AIM OF THE EXERCISE: Please reproduce the listing in its entirety, exactly as shown.

COLLECTED DATA:
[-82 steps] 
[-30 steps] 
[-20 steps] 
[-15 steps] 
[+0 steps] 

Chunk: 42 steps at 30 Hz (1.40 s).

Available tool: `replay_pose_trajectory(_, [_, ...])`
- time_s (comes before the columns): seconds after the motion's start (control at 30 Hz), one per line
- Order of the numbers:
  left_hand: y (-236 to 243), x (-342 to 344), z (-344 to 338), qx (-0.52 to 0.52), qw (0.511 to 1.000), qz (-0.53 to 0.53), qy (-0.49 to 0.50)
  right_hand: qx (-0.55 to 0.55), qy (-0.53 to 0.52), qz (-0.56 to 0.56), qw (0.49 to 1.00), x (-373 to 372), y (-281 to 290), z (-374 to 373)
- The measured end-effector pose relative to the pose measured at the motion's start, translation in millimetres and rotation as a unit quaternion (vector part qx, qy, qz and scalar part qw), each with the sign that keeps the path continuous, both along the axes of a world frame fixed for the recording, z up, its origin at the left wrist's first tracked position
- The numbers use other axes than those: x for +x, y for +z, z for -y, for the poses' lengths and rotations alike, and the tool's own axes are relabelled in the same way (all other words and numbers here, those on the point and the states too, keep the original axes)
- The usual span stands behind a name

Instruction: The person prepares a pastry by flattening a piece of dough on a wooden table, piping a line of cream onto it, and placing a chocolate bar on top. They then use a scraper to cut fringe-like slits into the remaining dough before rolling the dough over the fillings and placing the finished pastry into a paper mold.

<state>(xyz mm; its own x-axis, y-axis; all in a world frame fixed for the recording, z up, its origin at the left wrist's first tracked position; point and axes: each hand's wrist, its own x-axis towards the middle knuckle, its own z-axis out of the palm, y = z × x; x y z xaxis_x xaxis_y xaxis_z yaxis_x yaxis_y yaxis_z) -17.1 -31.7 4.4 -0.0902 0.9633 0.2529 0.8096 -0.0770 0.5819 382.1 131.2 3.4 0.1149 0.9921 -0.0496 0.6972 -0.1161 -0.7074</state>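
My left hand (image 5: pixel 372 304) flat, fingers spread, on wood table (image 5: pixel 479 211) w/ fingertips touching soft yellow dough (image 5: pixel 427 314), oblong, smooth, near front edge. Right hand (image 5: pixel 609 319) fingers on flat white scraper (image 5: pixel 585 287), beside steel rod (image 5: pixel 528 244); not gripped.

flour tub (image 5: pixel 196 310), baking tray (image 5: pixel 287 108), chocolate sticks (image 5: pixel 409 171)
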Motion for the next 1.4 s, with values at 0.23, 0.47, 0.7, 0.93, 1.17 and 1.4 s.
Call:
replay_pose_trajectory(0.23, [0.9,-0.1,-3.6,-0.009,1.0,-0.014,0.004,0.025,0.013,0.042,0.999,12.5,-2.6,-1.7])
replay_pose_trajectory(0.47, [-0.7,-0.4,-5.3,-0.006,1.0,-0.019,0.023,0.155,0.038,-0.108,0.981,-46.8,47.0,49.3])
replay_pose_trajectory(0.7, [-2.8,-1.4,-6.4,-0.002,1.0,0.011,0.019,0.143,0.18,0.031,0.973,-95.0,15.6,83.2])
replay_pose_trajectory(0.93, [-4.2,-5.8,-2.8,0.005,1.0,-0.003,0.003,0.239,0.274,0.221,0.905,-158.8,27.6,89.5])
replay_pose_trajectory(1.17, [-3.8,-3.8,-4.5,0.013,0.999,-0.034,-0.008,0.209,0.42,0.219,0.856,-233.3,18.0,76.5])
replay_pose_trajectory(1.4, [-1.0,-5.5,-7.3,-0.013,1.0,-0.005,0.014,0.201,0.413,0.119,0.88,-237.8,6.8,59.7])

RESULT:
[-82 steps] 
[-30 steps] 
[-20 steps] 
[-15 steps] 
[+0 steps] 

Chunk: 42 steps at 30 Hz (1.40 s).

Available tool: `replay_pose_trajectory(_, [_, ...])`
- time_s (comes before the columns): seconds after the motion's start (control at 30 Hz), one per line
- Order of the numbers:
  left_hand: y (-236 to 243), x (-342 to 344), z (-344 to 338), qx (-0.52 to 0.52), qw (0.511 to 1.000), qz (-0.53 to 0.53), qy (-0.49 to 0.50)
  right_hand: qx (-0.55 to 0.55), qy (-0.53 to 0.52), qz (-0.56 to 0.56), qw (0.49 to 1.00), x (-373 to 372), y (-281 to 290), z (-374 to 373)
- The measured end-effector pose relative to the pose measured at the motion's start, translation in millimetres and rotation as a unit quaternion (vector part qx, qy, qz and scalar part qw), each with the sign that keeps the path continuous, both along the axes of a world frame fixed for the recording, z up, its origin at the left wrist's first tracked position
- The numbers use other axes than those: x for +x, y for +z, z for -y, for the poses' lengths and rotations alike, and the tool's own axes are relabelled in the same way (all other words and numbers here, those on the point and the states too, keep the original axes)
- The usual span stands behind a name

Instruction: The person prepares a pastry by flattening a piece of dough on a wooden table, piping a line of cream onto it, and placing a chocolate bar on top. They then use a scraper to cut fringe-like slits into the remaining dough before rolling the dough over the fillings and placing the finished pastry into a paper mold.

<state>(xyz mm; its own x-axis, y-axis; all in a world frame fixed for the recording, z up, its origin at the left wrist's first tracked position; point and axes: each hand's wrist, its own x-axis towards the middle knuckle, its own z-axis out of the palm, y = z × x; x y z xaxis_x xaxis_y xaxis_z yaxis_x yaxis_y yaxis_z) -17.1 -31.7 4.4 -0.0902 0.9633 0.2529 0.8096 -0.0770 0.5819 382.1 131.2 3.4 0.1149 0.9921 -0.0496 0.6972 -0.1161 -0.7074</state>
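My left hand (image 5: pixel 372 304) flat, fingers spread, on wood table (image 5: pixel 479 211) w/ fingertips touching soft yellow dough (image 5: pixel 427 314), oblong, smooth, near front edge. Right hand (image 5: pixel 609 319) fingers on flat white scraper (image 5: pixel 585 287), beside steel rod (image 5: pixel 528 244); not gripped.

flour tub (image 5: pixel 196 310), baking tray (image 5: pixel 287 108), chocolate sticks (image 5: pixel 409 171)
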Motion for the next 1.4 s, with values at 0.23, 0.47, 0.7, 0.93, 1.17 and 1.4 s.
Call:
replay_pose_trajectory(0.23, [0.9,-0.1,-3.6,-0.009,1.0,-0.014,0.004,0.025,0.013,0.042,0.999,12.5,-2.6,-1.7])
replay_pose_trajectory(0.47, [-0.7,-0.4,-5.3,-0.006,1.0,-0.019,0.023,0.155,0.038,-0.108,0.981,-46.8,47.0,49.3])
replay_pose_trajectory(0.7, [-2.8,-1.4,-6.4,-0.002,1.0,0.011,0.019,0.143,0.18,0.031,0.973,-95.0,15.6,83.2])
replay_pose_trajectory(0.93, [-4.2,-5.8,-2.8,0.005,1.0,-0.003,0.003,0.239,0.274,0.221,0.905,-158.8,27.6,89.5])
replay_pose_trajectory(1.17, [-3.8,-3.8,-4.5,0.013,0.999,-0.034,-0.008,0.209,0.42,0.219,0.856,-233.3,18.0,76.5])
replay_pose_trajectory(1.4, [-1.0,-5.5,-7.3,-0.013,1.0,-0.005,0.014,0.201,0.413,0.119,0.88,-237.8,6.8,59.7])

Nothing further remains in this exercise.